Another option is based on the simpler Wright ω function :

 a = b - x.*wrightOmega(log(-(cd)./x) - (cd)./x); 

provided that d ~= c + x.*wrightOmega(log(-(cd)./x) - (cd)./x) (i.e. d ~= c+ba , x in this case 0/0 ). This is equivalent to the main branch of the Lambert W function , W 0 , which I think is the decision branch you want.

Like in lambertW , there is wrightOmega in the Symbolic Math toolbar. Unfortunately, this will probably also be slow for a large number of entries. However, you can use wrightOmegaq for GitHub for complex-valued floating-point inputs (double or single-precison). The function is more accurate, fully vectorized and can be three to four orders of magnitude faster than using the built-in wrightOmega for floating point inputs.

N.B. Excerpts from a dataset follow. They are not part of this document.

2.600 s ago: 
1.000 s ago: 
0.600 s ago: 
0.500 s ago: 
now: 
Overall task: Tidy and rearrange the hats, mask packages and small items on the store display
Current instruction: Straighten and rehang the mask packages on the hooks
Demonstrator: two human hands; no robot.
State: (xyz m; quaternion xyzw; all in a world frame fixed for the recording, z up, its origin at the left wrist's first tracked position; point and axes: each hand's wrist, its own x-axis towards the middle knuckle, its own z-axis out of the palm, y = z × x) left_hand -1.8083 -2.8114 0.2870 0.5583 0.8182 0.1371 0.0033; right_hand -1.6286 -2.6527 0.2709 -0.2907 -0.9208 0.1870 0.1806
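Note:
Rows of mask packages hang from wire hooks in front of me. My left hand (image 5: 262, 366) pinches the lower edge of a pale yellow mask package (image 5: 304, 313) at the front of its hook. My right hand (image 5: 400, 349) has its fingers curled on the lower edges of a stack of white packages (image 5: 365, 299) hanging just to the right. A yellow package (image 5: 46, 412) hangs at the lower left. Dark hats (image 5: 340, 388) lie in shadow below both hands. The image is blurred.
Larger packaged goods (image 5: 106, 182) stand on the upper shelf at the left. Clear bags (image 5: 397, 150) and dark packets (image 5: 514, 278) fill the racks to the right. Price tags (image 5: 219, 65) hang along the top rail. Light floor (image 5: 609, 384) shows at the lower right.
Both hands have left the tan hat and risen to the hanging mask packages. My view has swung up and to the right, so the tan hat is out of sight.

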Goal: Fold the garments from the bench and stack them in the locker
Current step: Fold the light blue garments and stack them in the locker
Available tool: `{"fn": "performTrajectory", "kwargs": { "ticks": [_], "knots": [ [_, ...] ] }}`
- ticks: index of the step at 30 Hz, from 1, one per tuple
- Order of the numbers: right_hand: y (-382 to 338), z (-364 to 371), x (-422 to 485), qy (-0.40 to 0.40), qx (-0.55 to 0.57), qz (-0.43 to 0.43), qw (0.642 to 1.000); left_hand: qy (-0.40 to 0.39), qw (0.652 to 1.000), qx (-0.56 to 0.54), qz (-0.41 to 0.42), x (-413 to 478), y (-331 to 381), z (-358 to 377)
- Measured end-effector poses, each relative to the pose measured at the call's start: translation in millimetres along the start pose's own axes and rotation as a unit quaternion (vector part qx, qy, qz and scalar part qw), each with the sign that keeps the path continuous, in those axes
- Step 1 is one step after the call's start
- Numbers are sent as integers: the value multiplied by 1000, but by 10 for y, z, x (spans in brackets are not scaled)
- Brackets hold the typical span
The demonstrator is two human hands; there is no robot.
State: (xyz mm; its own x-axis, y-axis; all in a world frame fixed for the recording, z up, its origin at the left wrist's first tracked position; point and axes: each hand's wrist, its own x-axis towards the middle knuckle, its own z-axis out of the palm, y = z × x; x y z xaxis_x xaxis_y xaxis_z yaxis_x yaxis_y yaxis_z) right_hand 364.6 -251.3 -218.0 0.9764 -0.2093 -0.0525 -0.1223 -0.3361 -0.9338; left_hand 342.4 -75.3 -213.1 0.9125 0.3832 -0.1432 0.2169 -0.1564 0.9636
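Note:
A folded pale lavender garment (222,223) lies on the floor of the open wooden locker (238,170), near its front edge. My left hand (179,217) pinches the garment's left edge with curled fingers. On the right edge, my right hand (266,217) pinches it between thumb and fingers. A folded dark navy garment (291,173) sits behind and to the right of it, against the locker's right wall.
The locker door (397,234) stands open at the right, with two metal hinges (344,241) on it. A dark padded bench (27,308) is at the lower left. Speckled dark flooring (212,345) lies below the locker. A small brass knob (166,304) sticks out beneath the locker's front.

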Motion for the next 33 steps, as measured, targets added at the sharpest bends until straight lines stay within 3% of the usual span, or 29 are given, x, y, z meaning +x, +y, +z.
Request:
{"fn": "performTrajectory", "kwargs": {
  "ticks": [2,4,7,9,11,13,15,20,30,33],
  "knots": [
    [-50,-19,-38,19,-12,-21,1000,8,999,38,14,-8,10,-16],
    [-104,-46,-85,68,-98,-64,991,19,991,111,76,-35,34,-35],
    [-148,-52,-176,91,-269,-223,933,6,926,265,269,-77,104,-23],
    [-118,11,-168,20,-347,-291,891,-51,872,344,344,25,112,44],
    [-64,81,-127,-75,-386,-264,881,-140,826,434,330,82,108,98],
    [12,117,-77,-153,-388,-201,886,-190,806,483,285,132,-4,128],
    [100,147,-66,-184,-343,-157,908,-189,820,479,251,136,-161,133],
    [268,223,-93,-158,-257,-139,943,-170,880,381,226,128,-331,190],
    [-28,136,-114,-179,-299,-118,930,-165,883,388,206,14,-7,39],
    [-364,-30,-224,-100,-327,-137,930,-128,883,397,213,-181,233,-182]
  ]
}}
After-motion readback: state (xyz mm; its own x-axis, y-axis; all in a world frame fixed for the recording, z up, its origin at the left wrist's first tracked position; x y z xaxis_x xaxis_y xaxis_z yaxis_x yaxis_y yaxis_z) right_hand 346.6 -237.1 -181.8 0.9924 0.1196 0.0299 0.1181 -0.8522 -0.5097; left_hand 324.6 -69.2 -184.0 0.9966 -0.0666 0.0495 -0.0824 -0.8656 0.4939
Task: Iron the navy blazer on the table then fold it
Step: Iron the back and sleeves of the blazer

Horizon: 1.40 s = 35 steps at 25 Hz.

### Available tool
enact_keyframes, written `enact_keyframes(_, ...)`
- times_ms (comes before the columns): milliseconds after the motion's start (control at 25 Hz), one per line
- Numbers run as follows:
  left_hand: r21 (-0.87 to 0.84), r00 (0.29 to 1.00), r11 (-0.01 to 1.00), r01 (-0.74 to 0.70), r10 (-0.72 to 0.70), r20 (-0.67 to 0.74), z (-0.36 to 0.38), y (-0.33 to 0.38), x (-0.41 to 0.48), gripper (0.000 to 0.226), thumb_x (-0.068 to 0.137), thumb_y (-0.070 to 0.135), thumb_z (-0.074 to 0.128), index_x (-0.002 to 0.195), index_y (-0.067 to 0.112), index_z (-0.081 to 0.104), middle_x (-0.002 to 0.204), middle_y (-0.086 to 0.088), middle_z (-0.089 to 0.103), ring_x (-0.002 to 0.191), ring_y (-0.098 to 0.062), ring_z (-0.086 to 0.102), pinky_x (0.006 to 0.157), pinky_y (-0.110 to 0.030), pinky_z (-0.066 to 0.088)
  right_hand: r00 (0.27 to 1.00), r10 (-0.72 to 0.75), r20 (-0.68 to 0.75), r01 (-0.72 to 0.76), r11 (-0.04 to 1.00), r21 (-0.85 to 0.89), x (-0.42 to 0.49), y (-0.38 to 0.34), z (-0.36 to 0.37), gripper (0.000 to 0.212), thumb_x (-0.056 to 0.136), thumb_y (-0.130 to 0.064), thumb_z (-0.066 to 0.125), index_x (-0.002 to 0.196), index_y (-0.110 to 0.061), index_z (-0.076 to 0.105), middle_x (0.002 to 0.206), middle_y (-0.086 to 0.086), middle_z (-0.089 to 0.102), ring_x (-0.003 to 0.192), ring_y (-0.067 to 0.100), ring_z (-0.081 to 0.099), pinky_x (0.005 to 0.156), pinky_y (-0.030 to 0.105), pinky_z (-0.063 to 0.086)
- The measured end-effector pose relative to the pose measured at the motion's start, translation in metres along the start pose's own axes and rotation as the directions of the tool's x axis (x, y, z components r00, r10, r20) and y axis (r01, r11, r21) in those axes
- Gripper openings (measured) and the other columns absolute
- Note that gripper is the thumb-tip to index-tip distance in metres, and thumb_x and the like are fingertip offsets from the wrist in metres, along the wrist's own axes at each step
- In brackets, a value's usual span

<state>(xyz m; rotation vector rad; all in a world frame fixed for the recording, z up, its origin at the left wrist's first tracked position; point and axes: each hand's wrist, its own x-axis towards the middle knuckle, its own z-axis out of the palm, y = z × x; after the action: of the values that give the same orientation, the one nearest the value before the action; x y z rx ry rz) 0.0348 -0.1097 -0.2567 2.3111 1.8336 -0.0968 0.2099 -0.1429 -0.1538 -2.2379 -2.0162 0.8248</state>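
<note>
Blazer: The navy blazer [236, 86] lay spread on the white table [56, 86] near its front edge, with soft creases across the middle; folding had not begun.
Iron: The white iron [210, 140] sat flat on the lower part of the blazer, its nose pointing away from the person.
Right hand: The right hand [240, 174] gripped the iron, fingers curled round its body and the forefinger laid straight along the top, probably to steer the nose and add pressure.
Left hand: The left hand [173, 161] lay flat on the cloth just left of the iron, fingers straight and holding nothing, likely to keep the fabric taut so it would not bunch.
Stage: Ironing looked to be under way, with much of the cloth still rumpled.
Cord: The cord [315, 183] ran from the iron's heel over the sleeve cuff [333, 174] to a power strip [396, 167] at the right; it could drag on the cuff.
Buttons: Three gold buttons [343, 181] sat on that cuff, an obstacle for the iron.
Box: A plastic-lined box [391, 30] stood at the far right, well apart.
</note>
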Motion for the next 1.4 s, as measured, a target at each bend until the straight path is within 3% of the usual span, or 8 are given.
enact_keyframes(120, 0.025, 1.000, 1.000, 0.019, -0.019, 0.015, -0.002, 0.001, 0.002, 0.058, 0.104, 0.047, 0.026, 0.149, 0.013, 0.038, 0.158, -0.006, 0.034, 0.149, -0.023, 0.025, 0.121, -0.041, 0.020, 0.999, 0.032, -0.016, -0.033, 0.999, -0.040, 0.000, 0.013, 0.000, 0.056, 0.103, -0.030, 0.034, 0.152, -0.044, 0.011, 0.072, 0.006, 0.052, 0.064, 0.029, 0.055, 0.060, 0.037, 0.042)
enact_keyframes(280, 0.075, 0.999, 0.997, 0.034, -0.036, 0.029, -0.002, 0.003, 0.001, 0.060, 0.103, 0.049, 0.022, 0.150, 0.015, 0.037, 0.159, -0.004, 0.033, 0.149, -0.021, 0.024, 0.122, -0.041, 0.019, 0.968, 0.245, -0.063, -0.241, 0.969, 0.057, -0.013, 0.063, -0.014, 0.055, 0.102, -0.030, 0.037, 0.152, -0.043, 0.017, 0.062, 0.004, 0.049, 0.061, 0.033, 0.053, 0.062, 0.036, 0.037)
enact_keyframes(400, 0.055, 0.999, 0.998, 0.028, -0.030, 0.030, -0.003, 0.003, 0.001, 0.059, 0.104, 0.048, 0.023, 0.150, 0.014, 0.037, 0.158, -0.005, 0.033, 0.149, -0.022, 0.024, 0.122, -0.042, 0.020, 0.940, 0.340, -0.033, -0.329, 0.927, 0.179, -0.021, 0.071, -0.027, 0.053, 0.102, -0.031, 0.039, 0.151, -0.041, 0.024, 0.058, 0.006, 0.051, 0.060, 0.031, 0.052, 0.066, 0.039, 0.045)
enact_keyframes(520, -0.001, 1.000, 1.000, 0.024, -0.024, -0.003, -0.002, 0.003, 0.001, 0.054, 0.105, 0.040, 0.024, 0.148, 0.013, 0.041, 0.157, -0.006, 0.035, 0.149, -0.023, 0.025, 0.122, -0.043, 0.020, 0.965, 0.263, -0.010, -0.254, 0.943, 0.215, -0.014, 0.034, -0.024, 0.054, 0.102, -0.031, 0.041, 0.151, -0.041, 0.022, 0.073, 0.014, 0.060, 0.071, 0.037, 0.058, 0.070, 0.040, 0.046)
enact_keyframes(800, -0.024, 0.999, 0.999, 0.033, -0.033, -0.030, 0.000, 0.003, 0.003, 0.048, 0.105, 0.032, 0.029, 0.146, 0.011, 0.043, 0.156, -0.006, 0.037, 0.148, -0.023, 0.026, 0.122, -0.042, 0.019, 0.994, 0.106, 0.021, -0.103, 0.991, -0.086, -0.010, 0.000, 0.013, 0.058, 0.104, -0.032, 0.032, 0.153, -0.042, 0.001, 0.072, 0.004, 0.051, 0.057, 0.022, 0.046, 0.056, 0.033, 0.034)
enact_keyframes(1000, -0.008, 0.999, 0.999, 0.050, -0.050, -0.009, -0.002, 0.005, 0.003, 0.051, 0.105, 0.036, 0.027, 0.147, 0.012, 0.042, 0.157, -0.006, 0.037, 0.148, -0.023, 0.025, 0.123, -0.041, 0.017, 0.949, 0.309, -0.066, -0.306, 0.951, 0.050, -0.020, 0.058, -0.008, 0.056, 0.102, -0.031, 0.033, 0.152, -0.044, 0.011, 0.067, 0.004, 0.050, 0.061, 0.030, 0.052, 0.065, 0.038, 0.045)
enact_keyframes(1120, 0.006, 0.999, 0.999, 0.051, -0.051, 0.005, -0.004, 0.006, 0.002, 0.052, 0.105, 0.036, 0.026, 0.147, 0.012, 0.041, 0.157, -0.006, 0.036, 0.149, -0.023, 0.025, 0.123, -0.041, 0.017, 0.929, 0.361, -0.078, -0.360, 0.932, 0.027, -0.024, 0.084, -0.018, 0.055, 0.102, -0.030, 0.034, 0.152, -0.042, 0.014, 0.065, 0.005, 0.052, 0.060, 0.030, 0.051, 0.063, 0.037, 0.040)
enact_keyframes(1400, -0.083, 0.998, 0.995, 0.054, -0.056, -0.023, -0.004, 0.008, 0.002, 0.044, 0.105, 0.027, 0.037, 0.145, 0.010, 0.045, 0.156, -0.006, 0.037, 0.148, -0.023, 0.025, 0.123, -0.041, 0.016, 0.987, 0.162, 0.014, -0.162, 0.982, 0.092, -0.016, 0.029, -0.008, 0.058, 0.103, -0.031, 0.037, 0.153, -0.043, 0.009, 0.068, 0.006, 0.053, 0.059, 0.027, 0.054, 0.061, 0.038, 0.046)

For those interested, wrightOmegaq builds on this excellent paper:

Piers W. Lawrence, Robert M. Corless and David J. Jeffrey, " Algorithm 917: A Comprehensive Two-Point Evaluation of the Wright Omaga Function ," ACM Transactions on Mathematical Software, Vol. 38, No. 3, Article 20, pp. 1-17, April 2012

This algorithm goes beyond the cubic convergence of the Halley method used by Cleve Moler Lambert_W and uses a fourth-order convergence root search method (Fritsch, Shafer and Crowley, 1973) to converge to no more than two iterations.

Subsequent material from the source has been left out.